* WORK TASK
Because the copy must hold no pictures, return the data below with all of its words intact.

Top of MATERIAL PROVIDED

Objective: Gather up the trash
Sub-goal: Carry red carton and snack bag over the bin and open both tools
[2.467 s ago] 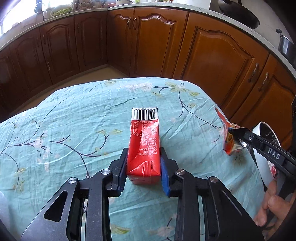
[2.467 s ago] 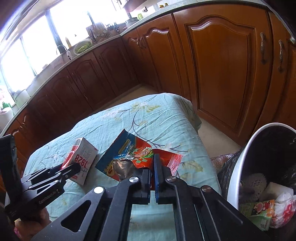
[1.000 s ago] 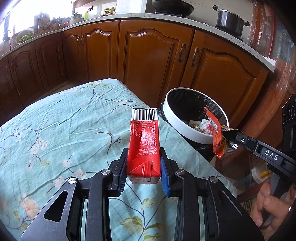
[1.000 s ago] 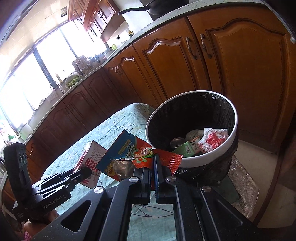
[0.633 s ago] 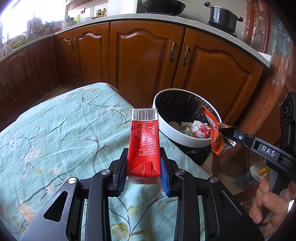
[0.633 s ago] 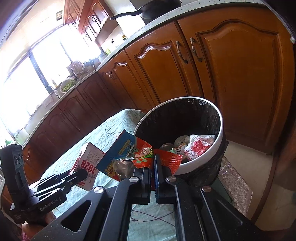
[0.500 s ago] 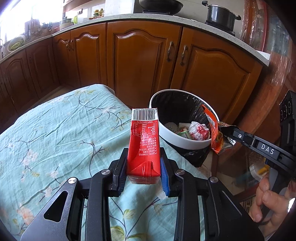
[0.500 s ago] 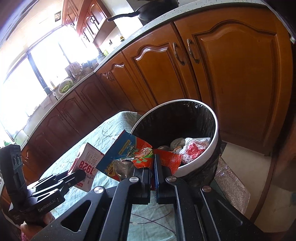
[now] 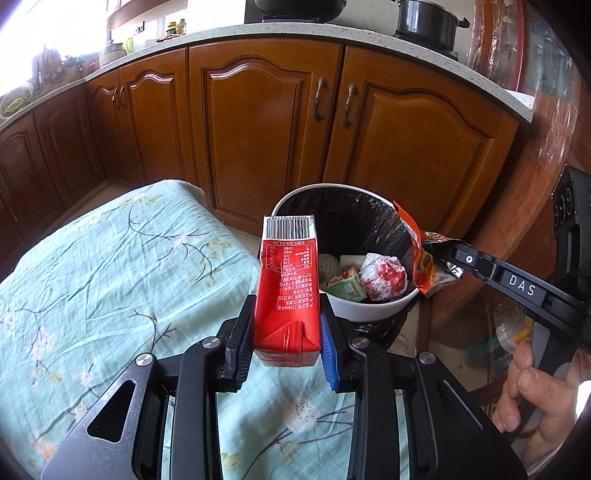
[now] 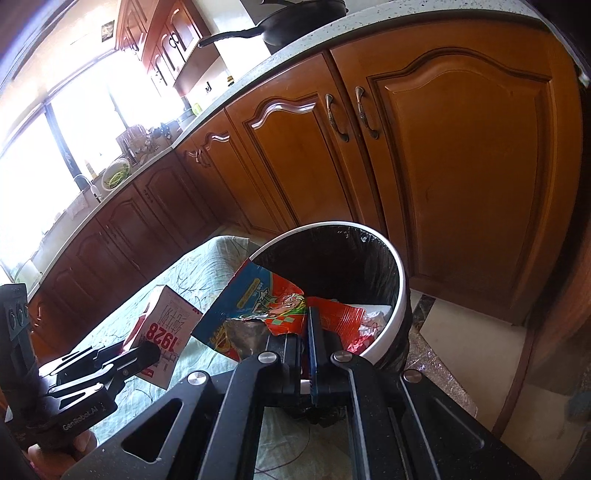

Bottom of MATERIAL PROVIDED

* EXERCISE ANSWER
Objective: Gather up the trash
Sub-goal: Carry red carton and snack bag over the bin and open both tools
[2.467 s ago] 
[2.467 s ago] 
[1.000 s ago] 
[1.000 s ago] 
[0.633 s ago] 
[0.633 s ago] 
[0.500 s ago] 
[0.500 s ago] 
[now] 
[now] 

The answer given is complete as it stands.